Énième coup de théâtre dans la transformation de la gare du Nord. Selon des sources concordantes, Ceetrus (ex-Immochan), la filiale immobilière du groupe Auchan, qui était partenaire de Gares & Connexions pour gérer cet énorme projet avant que la filiale de la SNCF ne mette fin à ce partenariat, vient de saisir le tribunal administratif de Paris contre Gares & Connexions. Pour rappel en effet, en septembre 2021, la filiale de la SNCF annonçait la fin de la concession accordée à la société d'économie mixte à opération unique (Semop) StatioNord, la coentreprise que la compagnie ferroviaire porte (à 34%) avec la filiale immobilière du groupe Auchan (66%). Interrogées, Ceetrus et Gares & Connexions n'ont pas souhaité faire de commentaire.
Des centaines de millions d'euros réclamés
Le président du conseil d'administration de Ceetrus, qui préside aussi la Semop, réclame aujourd'hui 350 millions d'euros à Gares & Connexions au titre des dépenses engagées et des préjudices. La SNCF revendique également plusieurs centaines de millions d'euros. Selon nos informations, les avocats des deux parties préparent déjà l'argumentaire de leur client, en analysant la documentation « abondante et fournie » de StatioNord.
« Le contentieux vise à examiner l'état des obligations de chacun », confie une source proche du dossier.
En février 2019, la Semop s'était vu attribuer un contrat de financement, conception, réalisation et exploitation des commerces de la première gare d'Europe - 750.000 usagers quotidiens - pour une durée de 46 ans. Mobilisant 100% de fonds privés de Ceetrus, cette dernière devait créer une dizaine de milliers de mètres carrés d'espaces de loisirs, culturels et sportifs et agrandir les espaces commerciaux, bureaux et voyageurs.
Un coût global « ne permettant plus de trouver un équilibre économique »
Après un feu vert du Conseil de Paris, suivi par une volte-face de la Ville avant un accord à l'amiable entre les différentes protagonistes, StatioNord, détenu aux deux tiers par Ceetrus et à un tiers par Gares & Connexions, avait fait savoir, en juillet 2021, à la filiale de la SNCF que la facture des travaux doublerait presque, passant de 389 à 750 millions d'euros.

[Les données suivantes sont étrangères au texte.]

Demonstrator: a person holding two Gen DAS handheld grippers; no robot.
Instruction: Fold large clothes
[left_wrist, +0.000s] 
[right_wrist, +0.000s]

Autrement dit, un coût global de 1,5 milliard d'euros « ne permettant plus de trouver un équilibre économique ». De la même façon que le chantier aurait pris fin « au plus tôt » en 2026, soit bien après les échéances du calendrier initial du chantier à savoir la Coupe monde de rugby de l'automne 2023 et les Jeux olympiques et paralympiques de l'été 2024. Sans oublier des « perturbations sévères » sur le bon fonctionnement de la gare et du trafic d'ici là...
C'est pourquoi Gares & Connexions avait mis fin à l'opération, évoquant « une déchéance pour faute » et « un vrai dysfonctionnement de la maîtrise d'ouvrage ».
Dans un communiqué lapidaire de cinq lignes, Ceetrus avait réagi, en déclarant « regrette[r] le manquement manifeste de son partenaire à ses responsabilités de co-actionnaire et à la loyauté requise entre les partenaires d'une entreprise commune puisqu'il est pleinement partie-prenante à la réalisation du projet et à toutes les décisions afférentes dès son origine ».
Des travaux plus légers en attendant la rénovation d'ici à 2030
Depuis, Gares & Connexions est, elle, censée se concentrer désormais sur des travaux plus légers. A savoir l'amélioration de l'accès des taxis et VTC, de la salle d'attente dans le terminal transmanche et l'ajout de 1.000 places de vélos et d'escaliers mécaniques entre la gare souterraine - métro et RER - et la gare de surface - Intercités, TGV, Transilien - .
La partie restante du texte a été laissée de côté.